**Work required:**
Print the data again, exactly.

**Given information:**
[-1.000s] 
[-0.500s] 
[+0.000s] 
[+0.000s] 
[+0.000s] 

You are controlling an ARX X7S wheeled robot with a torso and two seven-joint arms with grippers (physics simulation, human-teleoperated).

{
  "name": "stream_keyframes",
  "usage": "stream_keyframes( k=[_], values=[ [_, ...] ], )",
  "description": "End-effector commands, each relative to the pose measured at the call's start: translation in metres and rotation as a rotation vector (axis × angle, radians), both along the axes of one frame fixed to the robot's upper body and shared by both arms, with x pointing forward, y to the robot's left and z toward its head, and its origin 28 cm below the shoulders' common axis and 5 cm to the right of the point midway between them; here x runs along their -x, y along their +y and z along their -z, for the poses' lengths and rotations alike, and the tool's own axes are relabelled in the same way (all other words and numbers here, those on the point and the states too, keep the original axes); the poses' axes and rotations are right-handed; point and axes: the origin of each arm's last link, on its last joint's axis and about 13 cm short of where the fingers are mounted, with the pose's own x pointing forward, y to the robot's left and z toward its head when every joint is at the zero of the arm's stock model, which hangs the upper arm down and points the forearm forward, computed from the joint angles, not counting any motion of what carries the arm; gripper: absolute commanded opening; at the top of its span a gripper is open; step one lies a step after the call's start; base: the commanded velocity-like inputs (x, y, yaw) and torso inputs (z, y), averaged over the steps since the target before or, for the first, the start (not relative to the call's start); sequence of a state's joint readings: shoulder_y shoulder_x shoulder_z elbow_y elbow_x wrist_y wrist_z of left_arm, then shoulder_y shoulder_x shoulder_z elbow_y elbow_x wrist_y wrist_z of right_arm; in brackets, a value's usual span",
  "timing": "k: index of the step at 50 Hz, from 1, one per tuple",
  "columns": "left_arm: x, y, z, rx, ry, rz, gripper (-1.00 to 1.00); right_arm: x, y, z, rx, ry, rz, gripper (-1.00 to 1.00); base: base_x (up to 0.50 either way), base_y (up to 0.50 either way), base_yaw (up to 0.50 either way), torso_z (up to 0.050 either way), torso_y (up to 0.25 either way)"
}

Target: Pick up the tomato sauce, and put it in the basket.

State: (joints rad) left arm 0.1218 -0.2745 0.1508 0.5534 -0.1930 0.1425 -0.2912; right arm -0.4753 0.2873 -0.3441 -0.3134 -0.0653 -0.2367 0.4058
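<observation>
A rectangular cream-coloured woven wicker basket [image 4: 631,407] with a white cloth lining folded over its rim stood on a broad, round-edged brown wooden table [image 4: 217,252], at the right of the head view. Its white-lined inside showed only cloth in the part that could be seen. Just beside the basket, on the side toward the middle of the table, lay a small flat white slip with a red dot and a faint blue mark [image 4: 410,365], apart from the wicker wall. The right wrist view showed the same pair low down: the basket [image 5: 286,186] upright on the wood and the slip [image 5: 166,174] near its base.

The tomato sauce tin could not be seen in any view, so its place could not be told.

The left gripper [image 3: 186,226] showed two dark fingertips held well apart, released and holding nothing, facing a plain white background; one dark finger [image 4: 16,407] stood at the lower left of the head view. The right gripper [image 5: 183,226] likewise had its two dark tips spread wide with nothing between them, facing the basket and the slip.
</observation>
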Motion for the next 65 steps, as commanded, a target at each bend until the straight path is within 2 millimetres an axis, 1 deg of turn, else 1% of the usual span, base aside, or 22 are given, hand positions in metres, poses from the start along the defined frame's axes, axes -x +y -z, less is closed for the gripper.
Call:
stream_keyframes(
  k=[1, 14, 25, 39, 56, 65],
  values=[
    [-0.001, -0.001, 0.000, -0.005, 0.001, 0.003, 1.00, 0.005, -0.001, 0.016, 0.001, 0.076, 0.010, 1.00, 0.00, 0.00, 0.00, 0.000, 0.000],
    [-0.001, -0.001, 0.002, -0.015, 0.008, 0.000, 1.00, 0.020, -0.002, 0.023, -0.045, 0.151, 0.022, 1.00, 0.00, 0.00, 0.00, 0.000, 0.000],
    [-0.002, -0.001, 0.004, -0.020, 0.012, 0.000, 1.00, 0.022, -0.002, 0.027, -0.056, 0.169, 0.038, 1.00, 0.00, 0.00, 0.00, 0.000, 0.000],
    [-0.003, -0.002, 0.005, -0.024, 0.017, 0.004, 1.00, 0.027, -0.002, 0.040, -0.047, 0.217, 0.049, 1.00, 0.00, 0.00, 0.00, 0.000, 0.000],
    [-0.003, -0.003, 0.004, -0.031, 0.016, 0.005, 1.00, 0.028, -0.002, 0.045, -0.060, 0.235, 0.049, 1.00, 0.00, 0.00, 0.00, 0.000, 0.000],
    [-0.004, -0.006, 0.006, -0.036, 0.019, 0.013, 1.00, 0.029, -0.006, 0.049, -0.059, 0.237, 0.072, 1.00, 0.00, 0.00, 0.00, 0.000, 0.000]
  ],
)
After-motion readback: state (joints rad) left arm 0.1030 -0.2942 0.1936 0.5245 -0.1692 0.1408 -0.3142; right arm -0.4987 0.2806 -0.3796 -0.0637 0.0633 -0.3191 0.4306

**Reply:**
[-1.000s] 
[-0.500s] 
[+0.000s] 
[+0.000s] 
[+0.000s] 

You are controlling an ARX X7S wheeled robot with a torso and two seven-joint arms with grippers (physics simulation, human-teleoperated).

{
  "name": "stream_keyframes",
  "usage": "stream_keyframes( k=[_], values=[ [_, ...] ], )",
  "description": "End-effector commands, each relative to the pose measured at the call's start: translation in metres and rotation as a rotation vector (axis × angle, radians), both along the axes of one frame fixed to the robot's upper body and shared by both arms, with x pointing forward, y to the robot's left and z toward its head, and its origin 28 cm below the shoulders' common axis and 5 cm to the right of the point midway between them; here x runs along their -x, y along their +y and z along their -z, for the poses' lengths and rotations alike, and the tool's own axes are relabelled in the same way (all other words and numbers here, those on the point and the states too, keep the original axes); the poses' axes and rotations are right-handed; point and axes: the origin of each arm's last link, on its last joint's axis and about 13 cm short of where the fingers are mounted, with the pose's own x pointing forward, y to the robot's left and z toward its head when every joint is at the zero of the arm's stock model, which hangs the upper arm down and points the forearm forward, computed from the joint angles, not counting any motion of what carries the arm; gripper: absolute commanded opening; at the top of its span a gripper is open; step one lies a step after the call's start; base: the commanded velocity-like inputs (x, y, yaw) and torso inputs (z, y), averaged over the steps since the target before or, for the first, the start (not relative to the call's start); sequence of a state's joint readings: shoulder_y shoulder_x shoulder_z elbow_y elbow_x wrist_y wrist_z of left_arm, then shoulder_y shoulder_x shoulder_z elbow_y elbow_x wrist_y wrist_z of right_arm; in brackets, a value's usual span",
  "timing": "k: index of the step at 50 Hz, from 1, one per tuple",
  "columns": "left_arm: x, y, z, rx, ry, rz, gripper (-1.00 to 1.00); right_arm: x, y, z, rx, ry, rz, gripper (-1.00 to 1.00); base: base_x (up to 0.50 either way), base_y (up to 0.50 either way), base_yaw (up to 0.50 either way), torso_z (up to 0.050 either way), torso_y (up to 0.25 either way)"
}

Target: Pick up the tomato sauce, and put it in the basket.

State: (joints rad) left arm 0.1218 -0.2745 0.1508 0.5534 -0.1930 0.1425 -0.2912; right arm -0.4753 0.2873 -0.3441 -0.3134 -0.0653 -0.2367 0.4058
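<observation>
A rectangular cream-coloured woven wicker basket [image 4: 631,407] with a white cloth lining folded over its rim stood on a broad, round-edged brown wooden table [image 4: 217,252], at the right of the head view. Its white-lined inside showed only cloth in the part that could be seen. Just beside the basket, on the side toward the middle of the table, lay a small flat white slip with a red dot and a faint blue mark [image 4: 410,365], apart from the wicker wall. The right wrist view showed the same pair low down: the basket [image 5: 286,186] upright on the wood and the slip [image 5: 166,174] near its base.

The tomato sauce tin could not be seen in any view, so its place could not be told.

The left gripper [image 3: 186,226] showed two dark fingertips held well apart, released and holding nothing, facing a plain white background; one dark finger [image 4: 16,407] stood at the lower left of the head view. The right gripper [image 5: 183,226] likewise had its two dark tips spread wide with nothing between them, facing the basket and the slip.
</observation>
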Motion for the next 65 steps, as commanded, a target at each bend until the straight path is within 2 millimetres an axis, 1 deg of turn, else 1% of the usual span, base aside, or 22 are given, hand positions in metres, poses from the start along the defined frame's axes, axes -x +y -z, less is closed for the gripper.
Call:
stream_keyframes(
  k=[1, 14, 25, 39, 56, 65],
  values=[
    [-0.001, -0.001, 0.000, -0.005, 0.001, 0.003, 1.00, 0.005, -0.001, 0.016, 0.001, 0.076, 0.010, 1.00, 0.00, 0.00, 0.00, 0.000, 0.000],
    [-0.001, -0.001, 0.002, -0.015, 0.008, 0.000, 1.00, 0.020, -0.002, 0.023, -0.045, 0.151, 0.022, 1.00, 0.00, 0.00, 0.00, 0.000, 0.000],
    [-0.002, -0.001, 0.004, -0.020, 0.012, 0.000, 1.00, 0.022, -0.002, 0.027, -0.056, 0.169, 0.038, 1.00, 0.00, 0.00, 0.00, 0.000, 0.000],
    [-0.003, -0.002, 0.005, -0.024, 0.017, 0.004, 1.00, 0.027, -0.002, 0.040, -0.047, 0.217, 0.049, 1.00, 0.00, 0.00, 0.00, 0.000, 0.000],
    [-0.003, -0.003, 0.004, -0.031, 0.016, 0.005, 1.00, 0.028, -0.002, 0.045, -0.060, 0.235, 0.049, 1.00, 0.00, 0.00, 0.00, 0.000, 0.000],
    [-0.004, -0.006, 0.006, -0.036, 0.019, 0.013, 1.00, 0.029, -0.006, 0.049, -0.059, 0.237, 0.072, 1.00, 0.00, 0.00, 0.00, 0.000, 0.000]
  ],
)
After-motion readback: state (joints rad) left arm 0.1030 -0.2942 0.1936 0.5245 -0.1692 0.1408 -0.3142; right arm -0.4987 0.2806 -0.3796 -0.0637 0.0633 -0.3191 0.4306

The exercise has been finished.